Il Figlio
Non ti sei accorta di niente? La domanda che mi inchioda
Mio marito fumava troppe sigarette, ora ha smesso, ma io non lo sapevo. Non c’entrano i neuroni specchio, ma l’abitudine della memoria: quello che ho visto per anni e anni io continuo a vederlo anche se non c’è più
Non ti sei accorta di niente? Non hai notato niente di diverso? Proprio niente? Sei diventata cieca?
E’ una domanda a trabocchetto, lo so. E’ una trappola. Devo stare calma, prendere tempo. Mia figlia mi guarda, io sorrido fingendo di saperla lunga. Non ho notato niente di niente, il solito disordine, il solito delirio e la cosa mi terrorizza: che cosa è successo? Le guardo i capelli, sono sempre lunghi e sempre dello stesso colore, tatuaggi in più non ne vedo, stamattina ha detto che andava a lezione all’università e io ci ho creduto. Aveva anche il libro di Antropologia nella borsa. Forse suo fratello si è imbarcato su un mercantile invece di andare a scuola. Appena mi libero della morsa del suo sguardo vado a controllare nei porti.
Ma certo che ho notato, ricordarti che sono tua madre, so sempre tutto e vedo sempre tutto anche se non lo dico. Vuoi un caffè? Mi sento furba, ma lei non molla. Ah, e quindi te ne sei accorta? E non dici niente? Cosa ne pensi? Cosa ne penso, cosa ne penso, non è che posso rivelartelo così, devi dirmi prima che cosa ne pensi tu. Mi giro verso i fornelli, l’imbarazzo mi divora e rovescio il caffè, mi scotto una mano, urlo, il gatto cade dal tavolo per la paura. Mia figlia è in trionfo: mamma, non sai di che cosa stiamo parlando. Dici sempre che non ci accorgiamo di niente e proprio tu non ti sei accorta di niente. Ride, saltella, digita cose sul telefono, rovina la mia reputazione, sta dicendo a tutti che figura che ho fatto.
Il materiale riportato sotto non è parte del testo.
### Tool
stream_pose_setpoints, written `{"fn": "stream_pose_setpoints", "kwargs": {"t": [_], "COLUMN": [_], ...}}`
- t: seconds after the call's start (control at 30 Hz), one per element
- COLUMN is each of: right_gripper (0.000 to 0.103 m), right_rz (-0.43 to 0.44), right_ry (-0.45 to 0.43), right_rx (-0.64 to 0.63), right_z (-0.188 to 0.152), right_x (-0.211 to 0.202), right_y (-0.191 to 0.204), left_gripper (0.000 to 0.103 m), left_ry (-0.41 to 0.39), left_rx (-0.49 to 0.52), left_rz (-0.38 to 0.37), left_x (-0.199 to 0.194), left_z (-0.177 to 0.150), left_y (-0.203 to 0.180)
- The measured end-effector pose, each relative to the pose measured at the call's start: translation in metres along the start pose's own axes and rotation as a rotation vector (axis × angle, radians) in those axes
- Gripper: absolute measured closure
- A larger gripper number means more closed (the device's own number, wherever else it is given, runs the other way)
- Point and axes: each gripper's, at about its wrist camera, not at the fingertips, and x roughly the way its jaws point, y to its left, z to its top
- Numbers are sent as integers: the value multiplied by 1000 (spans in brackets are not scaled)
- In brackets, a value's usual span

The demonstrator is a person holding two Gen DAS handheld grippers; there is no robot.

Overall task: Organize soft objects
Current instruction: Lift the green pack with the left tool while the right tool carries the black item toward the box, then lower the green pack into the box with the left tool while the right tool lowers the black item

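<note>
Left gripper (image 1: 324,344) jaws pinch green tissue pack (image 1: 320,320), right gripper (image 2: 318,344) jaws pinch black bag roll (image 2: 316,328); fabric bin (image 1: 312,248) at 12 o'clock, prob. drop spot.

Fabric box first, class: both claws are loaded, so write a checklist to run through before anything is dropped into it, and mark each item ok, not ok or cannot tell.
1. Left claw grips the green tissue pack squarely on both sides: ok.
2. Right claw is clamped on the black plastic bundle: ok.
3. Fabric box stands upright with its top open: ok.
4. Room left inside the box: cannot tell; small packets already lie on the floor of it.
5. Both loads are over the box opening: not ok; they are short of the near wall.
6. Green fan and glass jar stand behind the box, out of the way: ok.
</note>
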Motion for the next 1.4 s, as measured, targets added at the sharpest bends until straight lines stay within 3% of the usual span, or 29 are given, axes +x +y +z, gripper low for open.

Ho perso, mi ha scoperto, devo rivedere tutta la mia vita degli ultimi mesi, forse anni. Mi sono distratta, ho rinunciato al controllo, e ora chissà che catastrofe mi si sta rovesciando addosso. Farfuglio che sono appena tornata, che ho il raffreddore, forse la polmonite, mi gira la testa, troppe cose a cui pensare, non è colpa mia, pretendete troppo da me. Lei scuote la testa. Mi fascio la mano scottata per suscitare un po’ di pietà. La imploro di dirmi tutto quello che sa, ma lei dice che devo aspettare la sera. Non posso resistere, le offro dei soldi. Mi disprezza perché provo a corrompere mia figlia. Rinuncio, e appena torna a casa suo fratello provo a corrompere lui. Cede subito, intasca i soldi e dice: il babbo ha smesso di fumare da undici giorni. L’hai talmente stressato che una domenica ha fumato l’ultima sigaretta alle sette del mattino e tu non te ne sei neanche accorta.
Ammutolisco, provo a riavvolgere il nastro della memoria. Ricordo fumo, un sacco di fumo. Fumo in cucina, fumo in salotto, finestre aperte e un posacenere colmo di mozziconi sul davanzale. Accendini dappertutto, pacchetti vuoti, pacchetti pieni, i miei occhi al cielo, io che accendo candele mangiafumo che non mangiano il fumo, minacce, preghiere, recriminazioni, colpi di tosse, litigi sui colpi di tosse, un appuntamento con un medico che infila degli spilli nel naso, mio marito che si rifiuta di andarci. Ricordo una guerra freddissima e a un certo punto la sensazione di dovermi arrendere. E adesso? Dovrei esultare, niente più mozziconi che mi inseguono, venticinque al giorno la domenica e qualcuno nascosto nelle tasche della giacca per infestare meglio l’armadio. Ma com’è possibile che non me ne sono accorta? Siamo andati e tornati dal cinema a piedi e non ho notato che non ha acceso nessuna sigaretta, anzi ho pensato: che palle un’altra sigaretta, ma è meglio che sto zitta. Non c’entrano i neuroni specchio, ma l’abitudine della memoria. Quello che ho visto per anni e anni io continuo a vederlo anche se non c’è più. Hai smesso di fumare, ma perché non me l’hai detto? Volevo vedere se te ne accorgevi. Va bene, per questa volta ti perdono.